Max memutar matanya jengkel. "Aelah. Nggak lo, nggak Niki, bisanya ngomelin gue mulu." Max menjeda untuk mengangkat pakaiannya, memperlihatkan perban yang melingkar di bagian perut. "Harusnya lo pada tuh prihatin sama kondisi gue."
Ius gelagapan. "Selama lo masih belum di penghujung ajal, gue nggak bakal khawatir." Pria jangkung itu pun mendudukkan diri di sofa seberang brankar. "Eh, Niki mana?"
"Katanya mau pergi ke kantor cabang. Belum lama, kok, perginya. Emang nggak pas-pasan sama lo?"
Ius mengernyit. Mencoba mengingat-ingat kembali apakah tadi ia melewati sesosok perempuan tinggi dengan rambut panjang. "Hah? Nggak tuh."
Max mengangkat bahu.
Yang bertanya pun memutuskan untuk berselancar di internet sebentar, diikuti Max yang memilih berbaring sambil memandangi langit-langit. Tak lama, gebrakan pintu kedua terdengar.
Brak!
"Pagi." Suara dalam memantul di dinding-dinding.
Alih-alih membalas sapaan itu, Max justru menoleh ke arah Ius. Penasaran dengan reaksinya. Apakah laki-laki itu akan marah? Apakah perkelahian akan segera pecah di kamar ini? Kalau iya, itu akan menjadi tontonan yang sangat menghibur. Ius sendiri terpaku beberapa saat dengan mulut yang sedikit menganga. Ia bahkan tidak berkedip sekali pun.

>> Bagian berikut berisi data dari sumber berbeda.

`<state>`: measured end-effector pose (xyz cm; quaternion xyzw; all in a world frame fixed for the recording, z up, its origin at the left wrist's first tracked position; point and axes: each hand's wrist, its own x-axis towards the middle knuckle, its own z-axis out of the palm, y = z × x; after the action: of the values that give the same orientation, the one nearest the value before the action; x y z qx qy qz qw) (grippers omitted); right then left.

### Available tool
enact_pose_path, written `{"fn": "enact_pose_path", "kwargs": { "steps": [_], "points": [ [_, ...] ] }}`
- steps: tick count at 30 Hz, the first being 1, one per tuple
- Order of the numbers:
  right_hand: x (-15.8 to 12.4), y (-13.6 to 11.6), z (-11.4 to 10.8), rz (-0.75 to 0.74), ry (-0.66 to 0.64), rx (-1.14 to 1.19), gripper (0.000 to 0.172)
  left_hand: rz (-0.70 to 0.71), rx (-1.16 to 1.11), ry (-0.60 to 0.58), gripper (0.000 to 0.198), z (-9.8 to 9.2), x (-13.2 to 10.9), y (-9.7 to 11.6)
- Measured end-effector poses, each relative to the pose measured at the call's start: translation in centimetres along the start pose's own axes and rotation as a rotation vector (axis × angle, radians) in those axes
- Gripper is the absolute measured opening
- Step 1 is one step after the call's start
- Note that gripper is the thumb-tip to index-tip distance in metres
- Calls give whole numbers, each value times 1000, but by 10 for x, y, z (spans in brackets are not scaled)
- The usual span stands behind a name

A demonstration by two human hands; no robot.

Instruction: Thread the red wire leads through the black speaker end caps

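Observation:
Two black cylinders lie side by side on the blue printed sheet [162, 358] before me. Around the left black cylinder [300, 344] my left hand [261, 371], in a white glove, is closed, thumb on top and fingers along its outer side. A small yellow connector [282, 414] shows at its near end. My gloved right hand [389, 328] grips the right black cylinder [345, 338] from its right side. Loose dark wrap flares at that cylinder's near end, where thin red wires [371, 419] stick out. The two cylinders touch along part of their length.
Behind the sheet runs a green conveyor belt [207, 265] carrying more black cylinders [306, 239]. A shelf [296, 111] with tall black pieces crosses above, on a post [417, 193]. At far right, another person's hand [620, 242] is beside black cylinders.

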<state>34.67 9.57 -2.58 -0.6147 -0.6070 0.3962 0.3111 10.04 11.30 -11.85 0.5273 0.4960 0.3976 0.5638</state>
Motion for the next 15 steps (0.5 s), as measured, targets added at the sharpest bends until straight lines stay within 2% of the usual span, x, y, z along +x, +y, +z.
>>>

Max berdeham. "Bro, gue bisa--"
"BAS! OH SHIT, LO..."
--
Bersambung...
KAMU SEDANG MEMBACA
Seven Untied Lies
RomanceNiki adalah seorang psikolog yang senang berpetualang. Hampir semua tempat di Indonesia sudah ia kunjungi, tapi ada satu yang--Niki bersumpah demi bulu ketiak Max--tak akan ia kunjungi lagi: Jakarta. Tak peduli sebesar apapun wilayah itu dan sekecil...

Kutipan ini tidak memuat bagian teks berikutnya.